▸ **What you have to do**: From the data, return each line holding the word "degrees".
——————————
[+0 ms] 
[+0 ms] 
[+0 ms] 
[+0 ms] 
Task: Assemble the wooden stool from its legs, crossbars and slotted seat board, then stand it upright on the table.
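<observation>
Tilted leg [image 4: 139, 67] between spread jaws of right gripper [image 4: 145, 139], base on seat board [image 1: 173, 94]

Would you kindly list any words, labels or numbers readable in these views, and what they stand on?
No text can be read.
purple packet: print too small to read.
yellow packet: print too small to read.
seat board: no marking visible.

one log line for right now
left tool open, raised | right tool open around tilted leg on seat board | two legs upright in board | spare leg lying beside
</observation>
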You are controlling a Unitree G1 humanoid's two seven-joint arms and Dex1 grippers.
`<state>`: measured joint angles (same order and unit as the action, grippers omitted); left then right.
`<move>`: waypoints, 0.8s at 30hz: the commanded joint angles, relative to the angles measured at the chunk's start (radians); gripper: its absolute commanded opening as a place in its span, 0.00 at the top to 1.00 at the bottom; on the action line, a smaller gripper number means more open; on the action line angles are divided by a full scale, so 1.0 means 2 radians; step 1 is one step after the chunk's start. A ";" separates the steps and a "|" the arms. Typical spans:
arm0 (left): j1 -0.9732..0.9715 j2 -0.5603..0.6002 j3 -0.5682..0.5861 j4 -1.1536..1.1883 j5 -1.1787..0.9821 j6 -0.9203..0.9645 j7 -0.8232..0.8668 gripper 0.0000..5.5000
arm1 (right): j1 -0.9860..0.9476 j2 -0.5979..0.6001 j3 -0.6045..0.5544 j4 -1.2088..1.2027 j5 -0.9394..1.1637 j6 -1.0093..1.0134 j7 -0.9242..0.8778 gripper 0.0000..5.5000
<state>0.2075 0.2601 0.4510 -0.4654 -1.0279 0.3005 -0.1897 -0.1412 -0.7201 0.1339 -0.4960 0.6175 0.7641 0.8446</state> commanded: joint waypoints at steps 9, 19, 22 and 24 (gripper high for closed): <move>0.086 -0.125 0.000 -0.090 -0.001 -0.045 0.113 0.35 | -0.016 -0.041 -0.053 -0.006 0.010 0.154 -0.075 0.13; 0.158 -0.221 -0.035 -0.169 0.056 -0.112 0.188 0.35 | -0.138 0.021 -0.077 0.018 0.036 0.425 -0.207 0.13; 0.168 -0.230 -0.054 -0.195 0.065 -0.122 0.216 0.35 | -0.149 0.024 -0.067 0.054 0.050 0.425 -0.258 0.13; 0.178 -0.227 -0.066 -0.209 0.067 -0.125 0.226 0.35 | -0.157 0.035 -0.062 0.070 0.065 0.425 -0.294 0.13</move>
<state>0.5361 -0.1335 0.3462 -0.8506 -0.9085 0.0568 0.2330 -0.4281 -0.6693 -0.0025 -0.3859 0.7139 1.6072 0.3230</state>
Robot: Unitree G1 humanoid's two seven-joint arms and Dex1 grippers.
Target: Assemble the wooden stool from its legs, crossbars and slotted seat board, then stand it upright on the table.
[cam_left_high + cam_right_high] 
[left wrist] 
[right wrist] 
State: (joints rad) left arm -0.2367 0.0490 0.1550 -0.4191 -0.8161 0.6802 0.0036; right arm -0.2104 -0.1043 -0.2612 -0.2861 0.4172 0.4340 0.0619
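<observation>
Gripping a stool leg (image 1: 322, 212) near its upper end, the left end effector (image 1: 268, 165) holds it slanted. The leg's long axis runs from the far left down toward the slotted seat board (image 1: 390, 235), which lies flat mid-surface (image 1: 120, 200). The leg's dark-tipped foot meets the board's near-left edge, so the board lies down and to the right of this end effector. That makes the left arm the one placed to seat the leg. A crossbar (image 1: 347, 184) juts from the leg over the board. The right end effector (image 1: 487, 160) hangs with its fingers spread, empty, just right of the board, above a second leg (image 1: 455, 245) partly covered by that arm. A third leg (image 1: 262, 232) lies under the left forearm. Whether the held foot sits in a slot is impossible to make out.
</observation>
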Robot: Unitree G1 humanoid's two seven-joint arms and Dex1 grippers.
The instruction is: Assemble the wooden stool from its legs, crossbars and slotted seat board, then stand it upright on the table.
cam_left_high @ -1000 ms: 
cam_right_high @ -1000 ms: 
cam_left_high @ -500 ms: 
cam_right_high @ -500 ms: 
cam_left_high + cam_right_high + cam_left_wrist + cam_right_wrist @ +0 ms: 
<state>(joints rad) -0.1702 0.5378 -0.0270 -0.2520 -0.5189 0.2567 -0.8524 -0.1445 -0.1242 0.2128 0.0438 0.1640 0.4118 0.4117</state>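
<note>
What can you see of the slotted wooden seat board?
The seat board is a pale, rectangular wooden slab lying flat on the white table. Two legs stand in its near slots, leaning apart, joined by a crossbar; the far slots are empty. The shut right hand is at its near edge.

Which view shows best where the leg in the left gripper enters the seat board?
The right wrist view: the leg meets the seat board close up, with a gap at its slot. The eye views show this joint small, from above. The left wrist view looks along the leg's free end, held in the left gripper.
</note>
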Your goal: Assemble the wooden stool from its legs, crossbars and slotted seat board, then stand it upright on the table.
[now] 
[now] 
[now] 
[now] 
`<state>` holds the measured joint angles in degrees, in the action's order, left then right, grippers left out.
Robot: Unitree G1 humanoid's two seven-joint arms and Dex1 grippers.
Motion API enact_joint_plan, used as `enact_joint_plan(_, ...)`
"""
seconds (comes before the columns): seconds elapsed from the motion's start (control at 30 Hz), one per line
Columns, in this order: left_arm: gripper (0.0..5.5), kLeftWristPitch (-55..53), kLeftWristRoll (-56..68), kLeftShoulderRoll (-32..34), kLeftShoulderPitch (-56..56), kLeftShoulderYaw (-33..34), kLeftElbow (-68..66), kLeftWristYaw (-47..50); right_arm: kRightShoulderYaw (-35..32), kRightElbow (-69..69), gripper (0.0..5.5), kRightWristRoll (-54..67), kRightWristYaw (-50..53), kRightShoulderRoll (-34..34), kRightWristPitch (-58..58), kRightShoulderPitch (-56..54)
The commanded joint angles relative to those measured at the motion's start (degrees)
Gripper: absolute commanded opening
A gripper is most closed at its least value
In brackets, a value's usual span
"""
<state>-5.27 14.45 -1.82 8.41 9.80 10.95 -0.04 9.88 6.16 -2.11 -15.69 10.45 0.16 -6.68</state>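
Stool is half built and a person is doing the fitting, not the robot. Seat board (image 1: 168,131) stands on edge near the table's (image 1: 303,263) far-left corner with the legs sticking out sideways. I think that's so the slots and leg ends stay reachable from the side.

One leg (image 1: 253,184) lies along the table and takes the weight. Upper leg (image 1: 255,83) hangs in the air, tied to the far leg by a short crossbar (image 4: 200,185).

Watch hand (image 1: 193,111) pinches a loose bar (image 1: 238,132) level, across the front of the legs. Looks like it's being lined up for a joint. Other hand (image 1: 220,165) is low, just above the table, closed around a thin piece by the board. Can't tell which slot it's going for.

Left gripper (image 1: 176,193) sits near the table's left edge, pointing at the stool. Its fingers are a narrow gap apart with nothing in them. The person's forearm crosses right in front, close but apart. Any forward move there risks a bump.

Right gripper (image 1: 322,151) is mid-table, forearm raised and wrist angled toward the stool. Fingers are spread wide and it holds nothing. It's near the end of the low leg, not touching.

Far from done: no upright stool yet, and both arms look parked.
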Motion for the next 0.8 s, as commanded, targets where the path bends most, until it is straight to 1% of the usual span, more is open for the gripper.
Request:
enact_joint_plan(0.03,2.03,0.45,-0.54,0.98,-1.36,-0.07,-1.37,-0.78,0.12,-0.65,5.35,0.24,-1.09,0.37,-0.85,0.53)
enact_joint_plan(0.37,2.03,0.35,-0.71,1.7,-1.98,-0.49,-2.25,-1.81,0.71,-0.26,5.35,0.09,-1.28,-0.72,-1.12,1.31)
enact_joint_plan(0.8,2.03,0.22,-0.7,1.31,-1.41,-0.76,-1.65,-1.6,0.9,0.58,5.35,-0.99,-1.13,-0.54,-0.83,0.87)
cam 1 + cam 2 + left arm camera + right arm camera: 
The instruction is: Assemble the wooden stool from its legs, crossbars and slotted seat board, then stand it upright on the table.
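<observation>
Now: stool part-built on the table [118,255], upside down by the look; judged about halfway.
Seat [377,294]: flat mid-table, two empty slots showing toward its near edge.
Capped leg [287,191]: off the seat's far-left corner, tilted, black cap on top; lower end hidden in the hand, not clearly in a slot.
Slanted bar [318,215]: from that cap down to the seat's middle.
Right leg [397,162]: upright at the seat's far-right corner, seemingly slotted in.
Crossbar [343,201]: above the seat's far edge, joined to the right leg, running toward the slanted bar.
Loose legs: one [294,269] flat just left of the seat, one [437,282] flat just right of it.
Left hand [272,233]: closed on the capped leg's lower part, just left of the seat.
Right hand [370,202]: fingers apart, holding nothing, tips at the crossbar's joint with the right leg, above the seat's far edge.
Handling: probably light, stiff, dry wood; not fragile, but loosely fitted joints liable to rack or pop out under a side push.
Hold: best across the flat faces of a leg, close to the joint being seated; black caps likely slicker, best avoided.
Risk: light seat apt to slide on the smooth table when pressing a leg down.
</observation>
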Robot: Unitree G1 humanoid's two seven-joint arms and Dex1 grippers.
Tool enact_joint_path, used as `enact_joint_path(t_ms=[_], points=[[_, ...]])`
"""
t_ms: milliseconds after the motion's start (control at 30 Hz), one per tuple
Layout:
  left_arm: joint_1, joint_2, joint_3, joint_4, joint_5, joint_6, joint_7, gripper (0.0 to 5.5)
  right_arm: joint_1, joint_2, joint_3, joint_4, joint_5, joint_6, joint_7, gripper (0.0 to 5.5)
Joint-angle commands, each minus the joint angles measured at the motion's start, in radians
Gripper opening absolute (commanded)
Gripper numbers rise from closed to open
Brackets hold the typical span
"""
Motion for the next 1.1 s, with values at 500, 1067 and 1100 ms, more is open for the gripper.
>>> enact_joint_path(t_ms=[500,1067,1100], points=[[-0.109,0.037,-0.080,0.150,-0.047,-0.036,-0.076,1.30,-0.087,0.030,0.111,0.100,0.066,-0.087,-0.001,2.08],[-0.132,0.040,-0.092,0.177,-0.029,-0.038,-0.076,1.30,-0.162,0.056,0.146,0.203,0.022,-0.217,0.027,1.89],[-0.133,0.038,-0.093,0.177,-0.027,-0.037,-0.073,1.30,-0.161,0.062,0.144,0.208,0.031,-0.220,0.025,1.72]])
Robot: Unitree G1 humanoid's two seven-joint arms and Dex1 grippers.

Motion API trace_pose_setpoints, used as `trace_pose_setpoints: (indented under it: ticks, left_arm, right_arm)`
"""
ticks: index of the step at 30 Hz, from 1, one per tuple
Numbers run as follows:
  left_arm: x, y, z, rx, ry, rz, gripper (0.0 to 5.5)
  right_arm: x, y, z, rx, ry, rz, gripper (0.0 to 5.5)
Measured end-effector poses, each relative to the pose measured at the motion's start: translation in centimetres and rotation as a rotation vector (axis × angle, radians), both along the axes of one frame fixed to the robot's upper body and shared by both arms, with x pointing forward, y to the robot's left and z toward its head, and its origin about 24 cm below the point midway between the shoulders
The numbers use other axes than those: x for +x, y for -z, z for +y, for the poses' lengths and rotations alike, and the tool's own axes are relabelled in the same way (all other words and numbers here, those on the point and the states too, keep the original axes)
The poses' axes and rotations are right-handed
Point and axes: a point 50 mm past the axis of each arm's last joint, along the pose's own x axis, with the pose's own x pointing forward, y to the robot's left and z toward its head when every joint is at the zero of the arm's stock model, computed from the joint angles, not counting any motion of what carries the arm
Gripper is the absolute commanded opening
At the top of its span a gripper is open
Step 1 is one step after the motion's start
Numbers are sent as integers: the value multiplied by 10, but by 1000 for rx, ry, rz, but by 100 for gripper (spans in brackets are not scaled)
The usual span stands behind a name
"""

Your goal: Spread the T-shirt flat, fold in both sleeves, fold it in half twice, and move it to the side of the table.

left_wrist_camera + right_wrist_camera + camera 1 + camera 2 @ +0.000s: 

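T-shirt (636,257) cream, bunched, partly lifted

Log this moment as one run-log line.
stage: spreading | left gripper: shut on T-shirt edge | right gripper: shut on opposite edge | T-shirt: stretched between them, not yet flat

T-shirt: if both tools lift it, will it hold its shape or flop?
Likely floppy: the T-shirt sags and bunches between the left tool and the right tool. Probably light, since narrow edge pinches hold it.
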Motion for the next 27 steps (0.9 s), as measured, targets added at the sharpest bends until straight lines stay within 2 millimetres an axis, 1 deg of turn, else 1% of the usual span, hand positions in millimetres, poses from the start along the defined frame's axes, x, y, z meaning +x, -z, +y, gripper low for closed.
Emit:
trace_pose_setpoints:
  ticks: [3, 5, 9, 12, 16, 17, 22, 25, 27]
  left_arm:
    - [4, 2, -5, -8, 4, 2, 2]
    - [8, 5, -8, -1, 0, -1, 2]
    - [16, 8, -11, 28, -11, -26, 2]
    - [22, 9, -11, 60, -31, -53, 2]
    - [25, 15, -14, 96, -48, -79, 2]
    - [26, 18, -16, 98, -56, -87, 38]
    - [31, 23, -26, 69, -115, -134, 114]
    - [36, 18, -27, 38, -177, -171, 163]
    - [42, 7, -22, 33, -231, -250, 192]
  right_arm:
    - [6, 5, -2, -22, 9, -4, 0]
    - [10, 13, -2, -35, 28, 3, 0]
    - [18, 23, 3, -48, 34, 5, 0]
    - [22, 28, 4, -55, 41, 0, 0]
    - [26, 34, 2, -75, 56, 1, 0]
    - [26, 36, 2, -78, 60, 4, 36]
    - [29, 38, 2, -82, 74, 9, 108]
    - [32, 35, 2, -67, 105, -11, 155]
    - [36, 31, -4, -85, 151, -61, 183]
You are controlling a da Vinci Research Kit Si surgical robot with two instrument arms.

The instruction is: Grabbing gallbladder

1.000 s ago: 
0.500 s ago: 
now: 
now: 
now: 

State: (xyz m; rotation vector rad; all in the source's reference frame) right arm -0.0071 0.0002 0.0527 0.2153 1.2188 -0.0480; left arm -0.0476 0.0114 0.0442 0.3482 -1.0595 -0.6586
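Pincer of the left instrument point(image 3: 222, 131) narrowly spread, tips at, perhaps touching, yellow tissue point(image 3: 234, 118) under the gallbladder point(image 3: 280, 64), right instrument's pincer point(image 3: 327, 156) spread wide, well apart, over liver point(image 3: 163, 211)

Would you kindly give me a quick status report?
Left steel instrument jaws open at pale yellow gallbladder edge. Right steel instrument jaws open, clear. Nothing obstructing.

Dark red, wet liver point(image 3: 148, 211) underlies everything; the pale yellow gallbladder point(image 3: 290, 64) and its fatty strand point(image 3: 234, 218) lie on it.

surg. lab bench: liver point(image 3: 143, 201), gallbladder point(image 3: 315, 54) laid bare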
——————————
▸ **Final answer**:
`<state>` holds the measured joint angles in degrees, in the action's order, left then right, grippers left out.
The commanded joint angles relative to those measured at the motion's start (degrees)

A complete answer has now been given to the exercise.